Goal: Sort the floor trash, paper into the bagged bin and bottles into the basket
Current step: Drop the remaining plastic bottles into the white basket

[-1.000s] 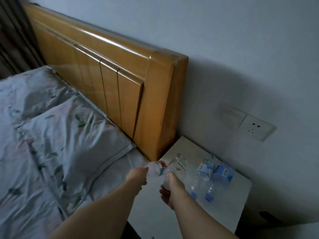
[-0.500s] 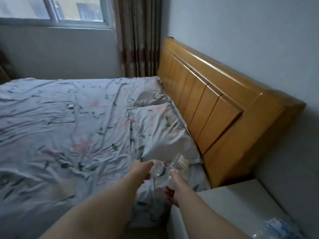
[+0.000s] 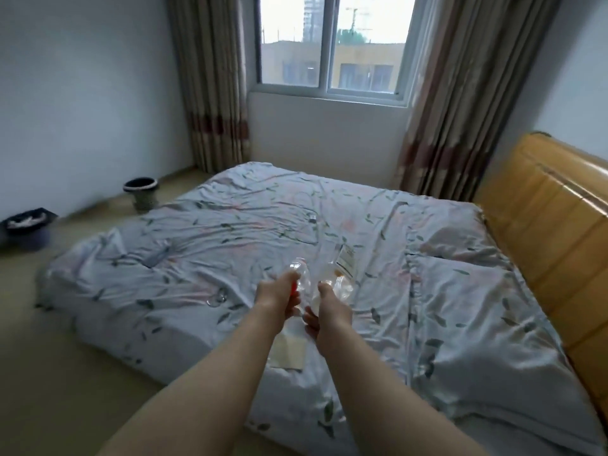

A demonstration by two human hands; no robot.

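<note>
Both hands are carrying bottles over the bed (image 3: 362, 222): left hand (image 3: 278, 299) is gripping a clear bottle (image 3: 301, 274) with a red band, right hand (image 3: 329, 306) is gripping a second clear bottle (image 3: 342, 268) with a pale label. Step in hand, by my judgement: taking bottles to the basket (image 3: 141, 192), standing on the floor by the far wall, well apart from the hands; bagged bin (image 3: 24, 225) is sitting further left. Next move is calling for walking round the bed, then dropping both in the basket. Label print is blurring; nothing readable.
</note>
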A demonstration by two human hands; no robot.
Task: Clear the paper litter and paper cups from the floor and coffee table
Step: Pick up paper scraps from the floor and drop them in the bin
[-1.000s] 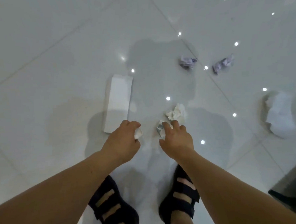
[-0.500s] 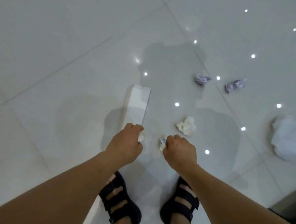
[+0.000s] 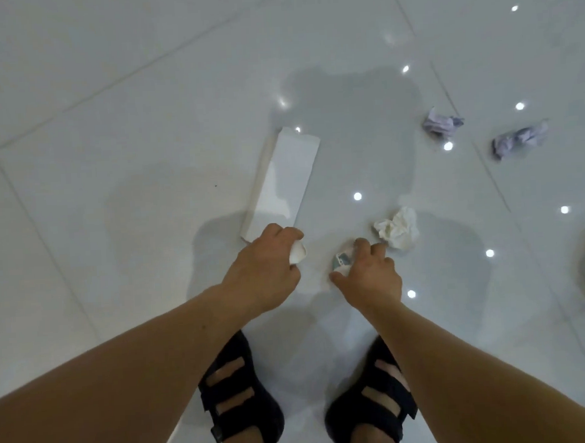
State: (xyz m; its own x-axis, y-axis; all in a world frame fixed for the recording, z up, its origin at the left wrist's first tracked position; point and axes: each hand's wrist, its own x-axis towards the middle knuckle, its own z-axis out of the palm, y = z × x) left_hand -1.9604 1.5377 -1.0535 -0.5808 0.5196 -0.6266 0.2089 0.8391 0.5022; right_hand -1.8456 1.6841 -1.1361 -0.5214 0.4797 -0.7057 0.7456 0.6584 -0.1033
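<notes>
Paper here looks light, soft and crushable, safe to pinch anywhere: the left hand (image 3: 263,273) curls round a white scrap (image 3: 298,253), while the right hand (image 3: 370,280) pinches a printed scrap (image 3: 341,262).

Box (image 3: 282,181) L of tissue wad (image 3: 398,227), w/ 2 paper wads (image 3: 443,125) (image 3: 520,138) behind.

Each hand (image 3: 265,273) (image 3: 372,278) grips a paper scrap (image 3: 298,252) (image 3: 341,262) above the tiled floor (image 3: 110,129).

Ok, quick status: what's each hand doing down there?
Left hand grips a white paper wad. Right hand pinches a small scrap. Crumpled tissue lies just beyond, nothing between.
</notes>
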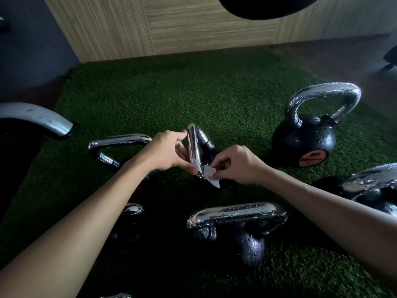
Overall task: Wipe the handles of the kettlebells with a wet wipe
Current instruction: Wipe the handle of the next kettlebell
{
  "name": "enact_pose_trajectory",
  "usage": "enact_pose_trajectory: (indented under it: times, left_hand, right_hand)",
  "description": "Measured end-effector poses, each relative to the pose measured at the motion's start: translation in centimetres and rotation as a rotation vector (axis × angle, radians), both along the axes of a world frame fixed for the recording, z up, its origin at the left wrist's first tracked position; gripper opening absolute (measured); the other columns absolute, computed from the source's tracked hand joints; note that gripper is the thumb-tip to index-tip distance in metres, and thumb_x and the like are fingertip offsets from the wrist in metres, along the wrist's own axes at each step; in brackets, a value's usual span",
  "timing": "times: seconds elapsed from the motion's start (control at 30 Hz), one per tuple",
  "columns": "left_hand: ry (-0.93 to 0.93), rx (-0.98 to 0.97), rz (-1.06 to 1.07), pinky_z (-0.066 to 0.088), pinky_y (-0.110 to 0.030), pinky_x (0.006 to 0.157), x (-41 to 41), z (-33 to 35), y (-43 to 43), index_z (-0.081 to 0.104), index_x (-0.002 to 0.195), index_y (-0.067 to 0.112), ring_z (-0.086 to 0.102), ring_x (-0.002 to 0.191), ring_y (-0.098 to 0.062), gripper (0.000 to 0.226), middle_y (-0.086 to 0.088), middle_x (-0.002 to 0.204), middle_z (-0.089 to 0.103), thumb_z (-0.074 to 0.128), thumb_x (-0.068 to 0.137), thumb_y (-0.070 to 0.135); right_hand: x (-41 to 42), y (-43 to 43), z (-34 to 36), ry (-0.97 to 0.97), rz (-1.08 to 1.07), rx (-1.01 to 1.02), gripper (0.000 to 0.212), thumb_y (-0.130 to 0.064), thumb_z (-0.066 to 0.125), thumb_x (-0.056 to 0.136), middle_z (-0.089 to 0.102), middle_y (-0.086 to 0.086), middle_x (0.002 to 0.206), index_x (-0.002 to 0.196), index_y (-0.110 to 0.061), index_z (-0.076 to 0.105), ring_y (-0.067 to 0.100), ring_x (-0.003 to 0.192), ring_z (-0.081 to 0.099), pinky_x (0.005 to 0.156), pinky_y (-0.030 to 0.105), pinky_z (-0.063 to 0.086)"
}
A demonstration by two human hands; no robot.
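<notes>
The chrome handle point(194, 147) of the middle kettlebell is held between the two hands. It is steadied by the left hand point(169, 151), whose thumb and fingers are curled against its near bar. A small white wet wipe point(210, 178) is pinched by the right hand point(238, 164) and pressed at the foot of that bar, where the dark body is met. That body is largely hidden behind the hands.

The step in hand is judged to be the wiping of this handle, with the wipe low on one leg. For it to be done well, the wipe should be wrapped round the bar rather than dabbed at one face. It should then be drawn up the leg, over the top curve and down the far leg, so that the underside is covered too. The left hand's grip should be shifted as the wipe passes, since the metal beneath its fingers would otherwise be missed.

Other kettlebells are set on the green turf point(193, 93): the left kettlebell point(120, 140) just beside the left hand, the near kettlebell point(236, 214) below both hands, and the right kettlebell point(305, 138) well beyond the right hand. Droplets are seen on the last two; whether they have been wiped cannot be told.
</notes>
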State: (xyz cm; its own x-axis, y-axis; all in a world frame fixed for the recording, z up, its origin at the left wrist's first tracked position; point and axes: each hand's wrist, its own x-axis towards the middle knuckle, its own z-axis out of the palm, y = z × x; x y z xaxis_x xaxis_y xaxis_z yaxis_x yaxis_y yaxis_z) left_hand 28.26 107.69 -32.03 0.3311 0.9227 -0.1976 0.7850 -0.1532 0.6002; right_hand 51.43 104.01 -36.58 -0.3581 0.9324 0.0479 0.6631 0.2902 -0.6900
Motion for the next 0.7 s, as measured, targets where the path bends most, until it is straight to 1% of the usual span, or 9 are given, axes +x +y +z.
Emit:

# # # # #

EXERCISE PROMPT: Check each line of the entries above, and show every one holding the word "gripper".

OUTPUT FOR THIS EXERCISE:
  "description": "Measured end-effector poses, each relative to the pose measured at the motion's start: translation in centimetres and rotation as a rotation vector (axis × angle, radians), both along the axes of a world frame fixed for the recording, z up, its origin at the left wrist's first tracked position; gripper opening absolute (measured); the other columns absolute, computed from the source's tracked hand joints; note that gripper is the thumb-tip to index-tip distance in metres, and thumb_x and the like are fingertip offsets from the wrist in metres, along the wrist's own axes at each step; in brackets, a value's usual span",
  "columns": "left_hand: ry (-0.93 to 0.93), rx (-0.98 to 0.97), rz (-1.06 to 1.07), pinky_z (-0.066 to 0.088), pinky_y (-0.110 to 0.030), pinky_x (0.006 to 0.157), x (-41 to 41), z (-33 to 35), y (-43 to 43), index_z (-0.081 to 0.104), index_x (-0.002 to 0.195), index_y (-0.067 to 0.112), ring_z (-0.086 to 0.102), ring_x (-0.002 to 0.191), ring_y (-0.098 to 0.062), gripper (0.000 to 0.226), middle_y (-0.086 to 0.088), middle_x (-0.002 to 0.204), middle_z (-0.089 to 0.103), thumb_z (-0.074 to 0.128), thumb_x (-0.068 to 0.137), thumb_y (-0.070 to 0.135); right_hand: x (-41 to 42), y (-43 to 43), z (-34 to 36), ry (-0.97 to 0.97), rz (-1.08 to 1.07), rx (-1.01 to 1.02), gripper (0.000 to 0.212), thumb_y (-0.130 to 0.064), thumb_z (-0.066 to 0.125), thumb_x (-0.056 to 0.136), middle_z (-0.089 to 0.102), middle_y (-0.086 to 0.086), middle_x (0.002 to 0.206), index_x (-0.002 to 0.196), index_y (-0.110 to 0.061), index_z (-0.076 to 0.105), ring_y (-0.067 to 0.100), ring_x (-0.003 to 0.192), ring_z (-0.081 to 0.099), pinky_x (0.005 to 0.156), pinky_y (-0.030 to 0.105), pinky_z (-0.063 to 0.086)"

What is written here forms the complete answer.